▶ [DATA EXCERPT]:
★ ★ ★ ★ ★

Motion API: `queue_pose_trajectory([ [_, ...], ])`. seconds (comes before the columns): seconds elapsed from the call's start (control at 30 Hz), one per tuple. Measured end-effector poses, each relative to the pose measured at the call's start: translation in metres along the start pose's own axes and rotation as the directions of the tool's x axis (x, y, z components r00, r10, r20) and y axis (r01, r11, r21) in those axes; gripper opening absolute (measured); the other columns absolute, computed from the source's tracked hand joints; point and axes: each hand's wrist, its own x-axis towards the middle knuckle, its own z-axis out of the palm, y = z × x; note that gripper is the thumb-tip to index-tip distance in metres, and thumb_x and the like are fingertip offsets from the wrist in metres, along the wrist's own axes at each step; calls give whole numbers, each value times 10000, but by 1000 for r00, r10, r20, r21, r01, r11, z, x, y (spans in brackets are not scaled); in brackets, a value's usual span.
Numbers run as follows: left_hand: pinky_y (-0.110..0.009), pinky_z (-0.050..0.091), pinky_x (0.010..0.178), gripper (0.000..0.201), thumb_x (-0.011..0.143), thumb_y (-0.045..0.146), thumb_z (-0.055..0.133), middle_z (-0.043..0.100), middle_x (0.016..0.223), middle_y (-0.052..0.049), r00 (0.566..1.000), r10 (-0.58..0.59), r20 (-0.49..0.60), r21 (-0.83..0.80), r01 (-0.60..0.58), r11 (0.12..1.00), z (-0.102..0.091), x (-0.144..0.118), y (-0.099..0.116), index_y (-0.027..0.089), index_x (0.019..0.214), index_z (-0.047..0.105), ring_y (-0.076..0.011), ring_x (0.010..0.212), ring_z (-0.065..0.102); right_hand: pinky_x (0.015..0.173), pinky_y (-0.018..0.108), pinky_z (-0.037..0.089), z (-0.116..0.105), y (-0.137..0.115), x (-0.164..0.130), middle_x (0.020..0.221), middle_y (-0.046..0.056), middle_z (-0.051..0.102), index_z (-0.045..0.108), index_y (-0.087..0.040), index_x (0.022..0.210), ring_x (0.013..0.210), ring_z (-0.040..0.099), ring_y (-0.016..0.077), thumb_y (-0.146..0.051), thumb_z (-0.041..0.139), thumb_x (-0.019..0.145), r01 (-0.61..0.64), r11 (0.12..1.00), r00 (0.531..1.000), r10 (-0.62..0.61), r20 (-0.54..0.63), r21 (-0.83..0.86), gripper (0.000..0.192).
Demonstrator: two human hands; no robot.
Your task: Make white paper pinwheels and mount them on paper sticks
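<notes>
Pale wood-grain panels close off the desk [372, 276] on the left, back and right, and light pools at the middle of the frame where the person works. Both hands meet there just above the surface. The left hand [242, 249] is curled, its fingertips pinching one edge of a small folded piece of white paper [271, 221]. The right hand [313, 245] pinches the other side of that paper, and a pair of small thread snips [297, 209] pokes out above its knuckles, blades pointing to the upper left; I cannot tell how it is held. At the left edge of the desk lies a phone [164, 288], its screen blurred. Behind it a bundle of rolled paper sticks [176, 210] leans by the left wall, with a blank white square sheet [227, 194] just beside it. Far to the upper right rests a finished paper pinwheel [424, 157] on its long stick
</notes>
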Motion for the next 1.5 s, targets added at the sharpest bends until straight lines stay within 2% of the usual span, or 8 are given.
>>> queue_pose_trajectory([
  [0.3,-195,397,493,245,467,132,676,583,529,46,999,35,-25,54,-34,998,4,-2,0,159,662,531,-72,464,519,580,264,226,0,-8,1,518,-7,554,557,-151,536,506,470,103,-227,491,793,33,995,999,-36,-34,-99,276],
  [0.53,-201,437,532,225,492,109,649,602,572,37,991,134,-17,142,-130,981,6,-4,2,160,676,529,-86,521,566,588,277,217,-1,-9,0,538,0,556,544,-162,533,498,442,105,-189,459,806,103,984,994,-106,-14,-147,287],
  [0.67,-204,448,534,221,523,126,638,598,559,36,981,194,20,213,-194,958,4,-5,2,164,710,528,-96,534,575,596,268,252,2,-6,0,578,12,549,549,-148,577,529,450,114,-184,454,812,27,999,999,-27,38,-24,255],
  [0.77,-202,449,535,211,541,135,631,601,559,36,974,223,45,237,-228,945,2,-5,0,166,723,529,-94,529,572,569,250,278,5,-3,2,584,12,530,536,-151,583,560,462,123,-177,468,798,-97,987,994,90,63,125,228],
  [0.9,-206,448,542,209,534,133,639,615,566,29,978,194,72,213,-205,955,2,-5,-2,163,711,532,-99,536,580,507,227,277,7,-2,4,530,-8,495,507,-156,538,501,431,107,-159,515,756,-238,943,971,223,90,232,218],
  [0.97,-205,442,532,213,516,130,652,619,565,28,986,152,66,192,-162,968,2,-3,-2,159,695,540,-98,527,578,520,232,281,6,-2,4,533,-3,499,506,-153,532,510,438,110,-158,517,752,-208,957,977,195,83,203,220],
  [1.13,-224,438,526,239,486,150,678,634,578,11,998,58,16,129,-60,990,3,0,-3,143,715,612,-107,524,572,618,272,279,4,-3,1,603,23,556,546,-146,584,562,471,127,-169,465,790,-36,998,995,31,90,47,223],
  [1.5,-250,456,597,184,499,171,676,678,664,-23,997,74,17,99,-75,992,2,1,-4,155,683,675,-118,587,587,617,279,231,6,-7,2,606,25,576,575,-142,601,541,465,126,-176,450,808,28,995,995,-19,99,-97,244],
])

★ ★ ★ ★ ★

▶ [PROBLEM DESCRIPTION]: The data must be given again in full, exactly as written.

▶ [ANSWER AREA]:
Motion API: `queue_pose_trajectory([ [_, ...], ])`. seconds (comes before the columns): seconds elapsed from the call's start (control at 30 Hz), one per tuple. Measured end-effector poses, each relative to the pose measured at the call's start: translation in metres along the start pose's own axes and rotation as the directions of the tool's x axis (x, y, z components r00, r10, r20) and y axis (r01, r11, r21) in those axes; gripper opening absolute (measured); the other columns absolute, computed from the source's tracked hand joints; point and axes: each hand's wrist, its own x-axis towards the middle knuckle, its own z-axis out of the palm, y = z × x; note that gripper is the thumb-tip to index-tip distance in metres, and thumb_x and the like are fingertip offsets from the wrist in metres, along the wrist's own axes at each step; calls give whole numbers, each value times 10000, but by 1000 for r00, r10, r20, r21, r01, r11, z, x, y (spans in brackets are not scaled); in brackets, a value's usual span.
Numbers run as follows: left_hand: pinky_y (-0.110..0.009), pinky_z (-0.050..0.091), pinky_x (0.010..0.178), gripper (0.000..0.201), thumb_x (-0.011..0.143), thumb_y (-0.045..0.146), thumb_z (-0.055..0.133), middle_z (-0.043..0.100), middle_x (0.016..0.223), middle_y (-0.052..0.049), r00 (0.566..1.000), r10 (-0.58..0.59), r20 (-0.49..0.60), r21 (-0.83..0.80), r01 (-0.60..0.58), r11 (0.12..1.00), z (-0.102..0.091), x (-0.144..0.118), y (-0.099..0.116), index_y (-0.027..0.089), index_x (0.019..0.214), index_z (-0.047..0.105), ring_y (-0.076..0.011), ring_x (0.010..0.212), ring_z (-0.065..0.102); right_hand: pinky_x (0.015..0.173), pinky_y (-0.018..0.108), pinky_z (-0.037..0.089), z (-0.116..0.105), y (-0.137..0.115), x (-0.164..0.130), middle_x (0.020..0.221), middle_y (-0.046..0.056), middle_z (-0.051..0.102), index_z (-0.045..0.108), index_y (-0.087..0.040), index_x (0.022..0.210), ring_x (0.013..0.210), ring_z (-0.040..0.099), ring_y (-0.016..0.077), thumb_y (-0.146..0.051), thumb_z (-0.041..0.139), thumb_x (-0.019..0.145), r01 (-0.61..0.64), r11 (0.12..1.00), r00 (0.531..1.000), r10 (-0.62..0.61), r20 (-0.54..0.63), r21 (-0.83..0.86), gripper (0.000..0.192).
Demonstrator: two human hands; no robot.
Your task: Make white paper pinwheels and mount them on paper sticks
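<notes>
Pale wood-grain panels close off the desk [372, 276] on the left, back and right, and light pools at the middle of the frame where the person works. Both hands meet there just above the surface. The left hand [242, 249] is curled, its fingertips pinching one edge of a small folded piece of white paper [271, 221]. The right hand [313, 245] pinches the other side of that paper, and a pair of small thread snips [297, 209] pokes out above its knuckles, blades pointing to the upper left; I cannot tell how it is held. At the left edge of the desk lies a phone [164, 288], its screen blurred. Behind it a bundle of rolled paper sticks [176, 210] leans by the left wall, with a blank white square sheet [227, 194] just beside it. Far to the upper right rests a finished paper pinwheel [424, 157] on its long stick
</notes>
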Motion for the next 1.5 s, targets added at the sharpest bends until straight lines stay within 2% of the usual span, or 8 are given.
>>> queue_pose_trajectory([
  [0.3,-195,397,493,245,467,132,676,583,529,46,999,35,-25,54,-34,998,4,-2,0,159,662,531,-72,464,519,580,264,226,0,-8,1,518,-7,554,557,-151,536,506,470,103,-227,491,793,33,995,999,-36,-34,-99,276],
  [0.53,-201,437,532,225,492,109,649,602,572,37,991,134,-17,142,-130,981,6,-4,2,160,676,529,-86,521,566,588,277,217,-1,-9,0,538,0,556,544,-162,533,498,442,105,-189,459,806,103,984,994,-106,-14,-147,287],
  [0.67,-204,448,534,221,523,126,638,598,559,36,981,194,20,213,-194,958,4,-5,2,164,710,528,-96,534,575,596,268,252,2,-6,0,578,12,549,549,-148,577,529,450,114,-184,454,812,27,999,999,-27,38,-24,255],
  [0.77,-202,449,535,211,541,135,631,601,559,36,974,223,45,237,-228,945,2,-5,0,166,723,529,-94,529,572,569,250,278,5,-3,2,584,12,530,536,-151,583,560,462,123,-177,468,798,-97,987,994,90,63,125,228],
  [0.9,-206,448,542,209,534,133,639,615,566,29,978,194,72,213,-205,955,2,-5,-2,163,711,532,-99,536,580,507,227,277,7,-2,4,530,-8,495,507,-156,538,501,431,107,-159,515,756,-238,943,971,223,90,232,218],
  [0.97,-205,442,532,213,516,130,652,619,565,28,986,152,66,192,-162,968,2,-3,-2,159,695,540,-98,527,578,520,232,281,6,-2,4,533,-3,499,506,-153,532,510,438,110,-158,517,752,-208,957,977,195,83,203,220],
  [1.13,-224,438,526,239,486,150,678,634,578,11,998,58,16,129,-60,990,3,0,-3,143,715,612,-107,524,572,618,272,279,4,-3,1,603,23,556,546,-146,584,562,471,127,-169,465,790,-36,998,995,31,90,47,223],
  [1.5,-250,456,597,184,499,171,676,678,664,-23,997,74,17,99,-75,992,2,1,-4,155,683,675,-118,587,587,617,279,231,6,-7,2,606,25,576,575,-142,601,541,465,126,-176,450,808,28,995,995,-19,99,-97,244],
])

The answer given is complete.